The Organization for Economic Cooperation and Development (OECD) is out with a dire prediction, saying that America's economy is facing down a $15 trillion hit.

The study out Tuesday by the intergovernmental economic organization, which includes 37 member countries sought, to evaluate the economic impact of school closures world-wide among member nations, and assumed that current students amid coronavirus shutdowns from last spring into this year would miss up to one-third of the school year total. 

The OECD said the economic impact will be long felt even assuming an immediate return of schools to pre-pandemic levels of performance. Specifically, the report projects that in the case of the United States 

"if the student cohorts in school during the 2020 closures record a corona-induced loss of skills of one-tenth of a standard deviation and if all cohorts thereafter return to previous levels, the 1.5% loss of future GDP would be equivalent to a total economic loss of USD 15.3 trillion."

Image via USA Today

More broadly the study pointed to the long-term productivity on a country's GDP of lost time in the classroom due to the pandemic. 

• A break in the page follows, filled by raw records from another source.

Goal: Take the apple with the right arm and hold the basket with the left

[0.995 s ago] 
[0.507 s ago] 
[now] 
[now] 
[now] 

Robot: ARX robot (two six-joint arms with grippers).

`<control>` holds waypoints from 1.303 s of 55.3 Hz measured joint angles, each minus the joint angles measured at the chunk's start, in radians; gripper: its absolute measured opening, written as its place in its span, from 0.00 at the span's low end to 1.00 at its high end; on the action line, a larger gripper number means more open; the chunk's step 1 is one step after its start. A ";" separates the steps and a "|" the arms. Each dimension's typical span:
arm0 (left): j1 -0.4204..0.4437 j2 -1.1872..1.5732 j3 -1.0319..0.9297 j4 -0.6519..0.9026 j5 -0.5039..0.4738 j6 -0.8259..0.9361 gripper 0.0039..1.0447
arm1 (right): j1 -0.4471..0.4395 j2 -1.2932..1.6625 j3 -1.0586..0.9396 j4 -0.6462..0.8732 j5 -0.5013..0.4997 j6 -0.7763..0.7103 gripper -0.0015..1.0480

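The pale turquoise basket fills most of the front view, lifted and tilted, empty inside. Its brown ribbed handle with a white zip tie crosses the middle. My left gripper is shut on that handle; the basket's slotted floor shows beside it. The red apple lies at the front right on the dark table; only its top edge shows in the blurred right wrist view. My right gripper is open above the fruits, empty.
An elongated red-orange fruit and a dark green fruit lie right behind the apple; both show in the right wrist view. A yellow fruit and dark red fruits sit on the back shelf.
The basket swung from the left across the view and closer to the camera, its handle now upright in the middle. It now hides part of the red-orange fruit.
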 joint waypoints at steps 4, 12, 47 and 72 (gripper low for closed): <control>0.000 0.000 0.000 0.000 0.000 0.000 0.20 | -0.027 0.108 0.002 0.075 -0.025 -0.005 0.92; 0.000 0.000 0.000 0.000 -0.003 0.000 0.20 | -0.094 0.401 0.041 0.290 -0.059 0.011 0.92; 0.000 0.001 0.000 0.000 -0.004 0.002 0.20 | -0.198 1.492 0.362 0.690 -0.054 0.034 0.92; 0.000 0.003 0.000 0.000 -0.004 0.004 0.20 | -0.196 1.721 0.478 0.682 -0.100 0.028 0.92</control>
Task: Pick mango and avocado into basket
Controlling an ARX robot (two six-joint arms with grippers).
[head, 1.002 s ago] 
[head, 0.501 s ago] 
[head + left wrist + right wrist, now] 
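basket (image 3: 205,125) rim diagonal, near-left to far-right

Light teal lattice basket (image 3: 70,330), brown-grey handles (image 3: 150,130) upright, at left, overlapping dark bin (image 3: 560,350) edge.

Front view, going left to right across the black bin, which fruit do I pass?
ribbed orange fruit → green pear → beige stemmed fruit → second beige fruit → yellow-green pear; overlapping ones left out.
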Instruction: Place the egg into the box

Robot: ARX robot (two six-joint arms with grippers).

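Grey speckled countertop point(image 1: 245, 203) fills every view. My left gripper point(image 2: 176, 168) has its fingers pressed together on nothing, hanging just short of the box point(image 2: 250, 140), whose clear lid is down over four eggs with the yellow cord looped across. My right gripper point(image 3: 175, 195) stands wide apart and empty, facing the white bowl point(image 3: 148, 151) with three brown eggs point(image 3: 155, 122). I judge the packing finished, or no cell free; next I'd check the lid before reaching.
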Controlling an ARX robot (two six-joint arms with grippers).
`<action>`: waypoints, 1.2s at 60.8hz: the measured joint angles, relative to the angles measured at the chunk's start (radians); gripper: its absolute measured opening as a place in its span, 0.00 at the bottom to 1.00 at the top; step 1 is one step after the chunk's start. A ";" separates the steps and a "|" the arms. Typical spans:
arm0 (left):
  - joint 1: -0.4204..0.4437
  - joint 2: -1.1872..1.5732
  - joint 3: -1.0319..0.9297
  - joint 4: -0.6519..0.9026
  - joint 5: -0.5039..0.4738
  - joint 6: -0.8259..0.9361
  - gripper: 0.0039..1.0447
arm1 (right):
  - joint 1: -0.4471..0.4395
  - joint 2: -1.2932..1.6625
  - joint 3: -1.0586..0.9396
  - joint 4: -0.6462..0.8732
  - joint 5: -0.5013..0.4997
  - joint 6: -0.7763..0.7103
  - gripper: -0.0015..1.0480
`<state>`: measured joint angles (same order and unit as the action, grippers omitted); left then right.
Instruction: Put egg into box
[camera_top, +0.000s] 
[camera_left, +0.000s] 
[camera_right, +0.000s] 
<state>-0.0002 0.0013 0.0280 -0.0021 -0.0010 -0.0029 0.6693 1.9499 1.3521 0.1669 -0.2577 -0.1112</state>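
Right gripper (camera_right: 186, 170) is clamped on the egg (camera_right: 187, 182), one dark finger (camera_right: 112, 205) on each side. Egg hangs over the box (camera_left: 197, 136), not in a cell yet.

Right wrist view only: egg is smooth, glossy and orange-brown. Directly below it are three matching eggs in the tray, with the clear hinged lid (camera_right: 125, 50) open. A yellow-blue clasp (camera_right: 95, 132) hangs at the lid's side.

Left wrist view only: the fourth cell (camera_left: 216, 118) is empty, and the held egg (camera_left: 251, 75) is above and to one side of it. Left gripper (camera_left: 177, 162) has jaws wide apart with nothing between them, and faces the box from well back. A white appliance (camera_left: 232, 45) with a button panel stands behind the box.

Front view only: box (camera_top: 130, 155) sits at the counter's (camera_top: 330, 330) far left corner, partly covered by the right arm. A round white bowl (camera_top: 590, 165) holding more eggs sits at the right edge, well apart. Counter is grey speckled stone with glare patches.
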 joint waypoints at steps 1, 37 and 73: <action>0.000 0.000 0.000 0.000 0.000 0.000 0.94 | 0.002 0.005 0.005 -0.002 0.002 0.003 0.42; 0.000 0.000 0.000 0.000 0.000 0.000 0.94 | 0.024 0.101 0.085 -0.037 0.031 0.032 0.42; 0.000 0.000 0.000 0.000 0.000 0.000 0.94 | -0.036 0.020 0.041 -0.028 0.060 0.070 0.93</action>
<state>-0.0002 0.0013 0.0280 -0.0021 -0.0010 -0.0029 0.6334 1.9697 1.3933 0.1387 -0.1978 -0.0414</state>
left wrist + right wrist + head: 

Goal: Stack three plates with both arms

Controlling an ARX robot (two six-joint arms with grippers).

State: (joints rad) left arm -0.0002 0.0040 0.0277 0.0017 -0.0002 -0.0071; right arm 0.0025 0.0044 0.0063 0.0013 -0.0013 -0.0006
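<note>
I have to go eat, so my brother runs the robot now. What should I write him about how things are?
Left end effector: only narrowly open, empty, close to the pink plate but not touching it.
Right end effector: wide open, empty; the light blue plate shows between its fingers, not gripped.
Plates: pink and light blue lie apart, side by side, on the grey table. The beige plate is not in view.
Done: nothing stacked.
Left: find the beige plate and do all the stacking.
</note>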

"As a result, the total cost of missed schooling could amount to 69% of the current GDP for the typical country, the OECD said," as summarized by CNBC.  

However, total economic growth losses stand to be “proportionately higher” should schools be slow to return to their optimum performance that existed before the pandemic.

The report also took into account the rise homeschooling and and other alternative, distance learning programs internationally. Various polls and media reports have strongly suggested homeschooling in the United States has exploded over the past half-year

On this, the OECD said that “there are evident benefits to students in expanding their learning time and opportunities beyond the school gate by being able to learn using a variety of distance learning approaches.”

One suggestion in the paper to limit further setbacks in education, in the absence of a widely available vaccine, was to continue to build on the infrastructure for remote learning.